Here's some code to generate amr_utils from your training set. Note that you will need to download a few things for this to work (see comments in the code). I can verify this runs and produces the needed files but I'm not certain about any compatibility with different versions of the downloaded files.

#!/usr/bin/python3
import os
from   types import SimpleNamespace
from   stog.data.dataset_readers.amr_parsing.preprocess.recategorizer import Recategorizer
from   stog.data.dataset_readers.amr_parsing.node_utils import NodeUtilities

# amr_utils can be downloaded from https://www.cs.jhu.edu/~s.zhang/data/AMR/amr_2.0_utils.tar.gz
# Inside the tar.gz are 2 files (joints.txt, text_anonymization_rules.json) that I'm no sure where
# the originate from but are used in STOG
if __name__ == '__main__':
    util_dir     = 'data/amr_utils'
    data_dir     = 'data/LDCProcess'
    train_data = os.path.join(data_dir, 'train.txt.features')
    propbank_dir = 'data/AMR-Downloads/propbank-frames-2018-04-20/'
    verbal_fn    = 'data/AMR-Downloads/verbalization-list-v1.06.txt'

    assert os.path.exists(train_data), 'You must annotate the LDC training data before running this script'

    # Create:
    #   entity_type_cooccur_counter.json, name_op_cooccur_counter.json, name_type_cooccur_counter.json,
    #   wiki_span_cooccur_counter.json
    recategorizer = Recategorizer(train_data, build_utils=True, util_dir=util_dir)

    # Creates: lemma_frame_counter.json, frame_lemma_counter.json, senseless_node_counter.json
    # Need to download verbalization-list-v1.06.txt from https://amr.isi.edu/download.html
    #   wget https://amr.isi.edu/download/lists/verbalization-list-v1.06.txt
    # Also download probank frames from https://github.com/propbank/propbank-frames/
    # The 2018-04-20 is the lastest as of 2020/05/24.  Originally the directory was tagged
    # at propbank-frames-xml-2016-03-08.  There are a few releases on the site that might be earlier
    args = SimpleNamespace()
    args.amr_train_files        = [train_data]
    args.propbank_dir           = propbank_dir
    args.verbalization_file     = verbal_fn
    args.dump_dir               = util_dir
    args.train_file_base_freq   = 1.0
    args.propbank_base_freq     = 1.0
    args.propbank_bonus         = 10.0
    args.verbalization_base_freq= 1.0
    args.verbalize_freq         = 100.0
    args.maybe_verbalize_freq   = 100.0
    args.verbalize_bonus        = 10.0
    nu = NodeUtilities.from_raw(
        args.amr_train_files,
        args.propbank_dir,
        args.verbalization_file,
        args.dump_dir,
        args.train_file_base_freq,
        args.propbank_base_freq,
        args.propbank_bonus,
        args.verbalization_base_freq,
        args.verbalize_freq,
        args.maybe_verbalize_freq,
        args.verbalize_bonus)
guopeiming commented 3 years ago

Here's some code to generate amr_utils from your training set. Note that you will need to download a few things for this to work (see comments in the code). I can verify this runs and produces the needed files but I'm not certain about any compatibility with different versions of the downloaded files.

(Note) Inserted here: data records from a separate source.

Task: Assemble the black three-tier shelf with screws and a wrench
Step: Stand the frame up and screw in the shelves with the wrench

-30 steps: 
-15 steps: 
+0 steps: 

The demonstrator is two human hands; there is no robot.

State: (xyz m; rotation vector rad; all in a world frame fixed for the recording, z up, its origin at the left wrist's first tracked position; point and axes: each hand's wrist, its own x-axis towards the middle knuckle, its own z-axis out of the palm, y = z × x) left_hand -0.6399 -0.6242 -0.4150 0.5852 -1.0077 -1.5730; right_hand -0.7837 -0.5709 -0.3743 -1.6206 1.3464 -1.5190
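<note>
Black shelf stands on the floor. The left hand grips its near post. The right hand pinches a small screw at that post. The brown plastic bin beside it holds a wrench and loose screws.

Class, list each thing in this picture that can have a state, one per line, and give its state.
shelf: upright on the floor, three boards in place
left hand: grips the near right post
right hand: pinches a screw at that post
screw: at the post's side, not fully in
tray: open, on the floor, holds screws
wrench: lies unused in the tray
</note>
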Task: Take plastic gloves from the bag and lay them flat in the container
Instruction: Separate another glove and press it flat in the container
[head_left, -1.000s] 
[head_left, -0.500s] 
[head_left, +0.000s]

amr_utils can be downloaded from https://www.cs.jhu.edu/~s.zhang/data/AMR/amr_2.0_utils.tar.gz Inside the tar.gz are 2 files (joints.txt, text_anonymization_rules.json) that I'm no sure where the originate from but are used in STOG

Hi, @bjascob I think I find the originate of joints.txt, which is from https://github.com/ChunchuanLv/AMR_AS_GRAPH_PREDICTION/blob/master/data/joints.txt. And I wonder if you know the originate of text_anonymization_rules.json or the script to generate it now?

bjascob commented 3 years ago

Sorry, no idea. You'll have to ask the author.

Wangpeiyi9979 commented 3 years ago

Hi, I find the text_anonymization_rules.json is related to the Anonymized process. It seems that text_anonymization_rules.json in amr_2.0_utils only contains Entities on AMR 2.0 .
Could you share with me the script to generate it for my own datasets? Thanks!